WHAT YOU SHOULD DO: The listing below is to be written out word for word, minus its images.

RAW DATA:
┄┄┄┄┄┄┄┄┄┄
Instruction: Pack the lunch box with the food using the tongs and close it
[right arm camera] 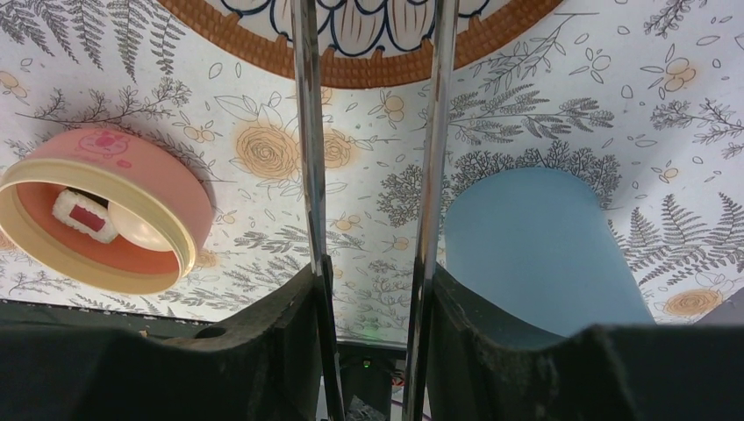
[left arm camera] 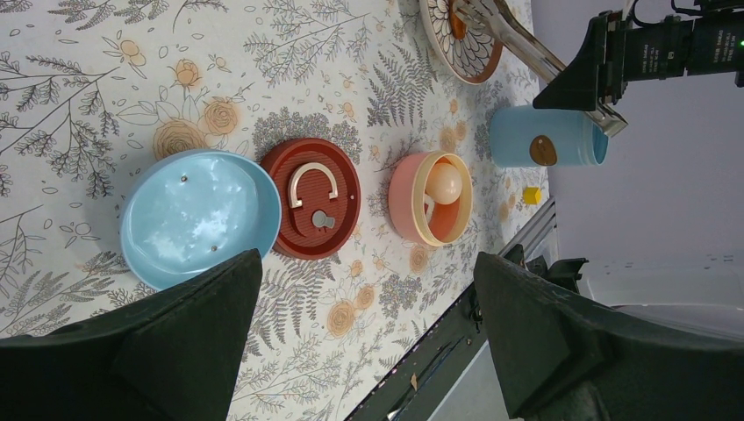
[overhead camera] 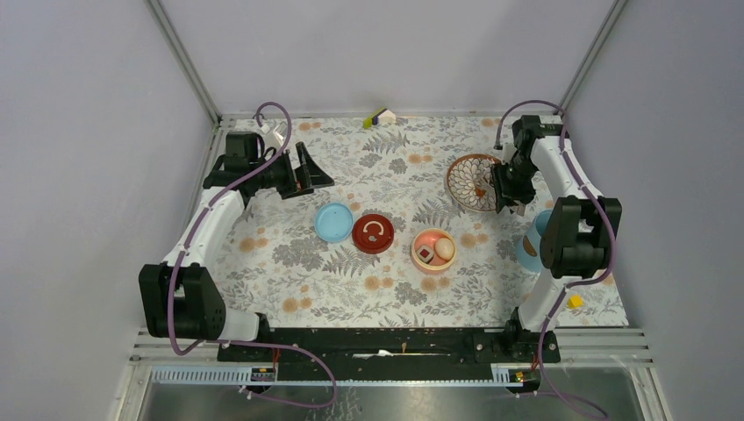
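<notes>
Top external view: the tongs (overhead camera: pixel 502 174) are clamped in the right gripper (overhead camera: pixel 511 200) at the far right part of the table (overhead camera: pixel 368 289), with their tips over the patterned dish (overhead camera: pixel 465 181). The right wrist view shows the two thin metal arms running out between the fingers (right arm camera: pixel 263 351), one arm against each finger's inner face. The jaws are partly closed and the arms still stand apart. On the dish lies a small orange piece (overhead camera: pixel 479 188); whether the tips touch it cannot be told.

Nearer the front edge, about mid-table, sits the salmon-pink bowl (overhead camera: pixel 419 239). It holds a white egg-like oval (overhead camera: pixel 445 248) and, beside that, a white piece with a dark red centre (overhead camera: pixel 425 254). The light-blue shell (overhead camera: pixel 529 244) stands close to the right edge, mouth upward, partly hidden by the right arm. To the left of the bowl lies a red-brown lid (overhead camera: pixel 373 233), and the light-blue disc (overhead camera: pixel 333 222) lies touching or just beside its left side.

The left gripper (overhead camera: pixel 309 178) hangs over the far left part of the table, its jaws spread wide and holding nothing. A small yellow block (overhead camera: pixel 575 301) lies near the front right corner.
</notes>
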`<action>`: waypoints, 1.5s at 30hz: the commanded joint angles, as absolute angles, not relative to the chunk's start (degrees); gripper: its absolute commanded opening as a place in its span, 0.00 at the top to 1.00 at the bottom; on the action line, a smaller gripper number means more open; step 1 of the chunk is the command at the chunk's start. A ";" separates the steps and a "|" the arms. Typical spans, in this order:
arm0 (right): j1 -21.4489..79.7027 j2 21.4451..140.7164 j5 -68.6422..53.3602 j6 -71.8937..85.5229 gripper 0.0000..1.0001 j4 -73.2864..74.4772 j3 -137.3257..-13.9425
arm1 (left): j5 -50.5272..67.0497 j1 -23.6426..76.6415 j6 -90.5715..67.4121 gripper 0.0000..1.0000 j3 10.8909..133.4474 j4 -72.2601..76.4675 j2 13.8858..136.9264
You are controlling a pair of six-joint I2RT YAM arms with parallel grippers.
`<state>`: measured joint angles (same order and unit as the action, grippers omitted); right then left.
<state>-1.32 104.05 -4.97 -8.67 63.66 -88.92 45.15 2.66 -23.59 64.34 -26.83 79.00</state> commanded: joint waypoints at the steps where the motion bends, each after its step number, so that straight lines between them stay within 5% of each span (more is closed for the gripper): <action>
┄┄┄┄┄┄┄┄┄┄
TASK ANSWER:
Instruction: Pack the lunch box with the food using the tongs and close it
[right arm camera] 
[left arm camera] 
[overhead camera] 
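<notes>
Top external view: the tongs (overhead camera: pixel 502 174) are clamped in the right gripper (overhead camera: pixel 511 200) at the far right part of the table (overhead camera: pixel 368 289), with their tips over the patterned dish (overhead camera: pixel 465 181). The right wrist view shows the two thin metal arms running out between the fingers (right arm camera: pixel 263 351), one arm against each finger's inner face. The jaws are partly closed and the arms still stand apart. On the dish lies a small orange piece (overhead camera: pixel 479 188); whether the tips touch it cannot be told.

Nearer the front edge, about mid-table, sits the salmon-pink bowl (overhead camera: pixel 419 239). It holds a white egg-like oval (overhead camera: pixel 445 248) and, beside that, a white piece with a dark red centre (overhead camera: pixel 425 254). The light-blue shell (overhead camera: pixel 529 244) stands close to the right edge, mouth upward, partly hidden by the right arm. To the left of the bowl lies a red-brown lid (overhead camera: pixel 373 233), and the light-blue disc (overhead camera: pixel 333 222) lies touching or just beside its left side.

The left gripper (overhead camera: pixel 309 178) hangs over the far left part of the table, its jaws spread wide and holding nothing. A small yellow block (overhead camera: pixel 575 301) lies near the front right corner.
</notes>
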`<action>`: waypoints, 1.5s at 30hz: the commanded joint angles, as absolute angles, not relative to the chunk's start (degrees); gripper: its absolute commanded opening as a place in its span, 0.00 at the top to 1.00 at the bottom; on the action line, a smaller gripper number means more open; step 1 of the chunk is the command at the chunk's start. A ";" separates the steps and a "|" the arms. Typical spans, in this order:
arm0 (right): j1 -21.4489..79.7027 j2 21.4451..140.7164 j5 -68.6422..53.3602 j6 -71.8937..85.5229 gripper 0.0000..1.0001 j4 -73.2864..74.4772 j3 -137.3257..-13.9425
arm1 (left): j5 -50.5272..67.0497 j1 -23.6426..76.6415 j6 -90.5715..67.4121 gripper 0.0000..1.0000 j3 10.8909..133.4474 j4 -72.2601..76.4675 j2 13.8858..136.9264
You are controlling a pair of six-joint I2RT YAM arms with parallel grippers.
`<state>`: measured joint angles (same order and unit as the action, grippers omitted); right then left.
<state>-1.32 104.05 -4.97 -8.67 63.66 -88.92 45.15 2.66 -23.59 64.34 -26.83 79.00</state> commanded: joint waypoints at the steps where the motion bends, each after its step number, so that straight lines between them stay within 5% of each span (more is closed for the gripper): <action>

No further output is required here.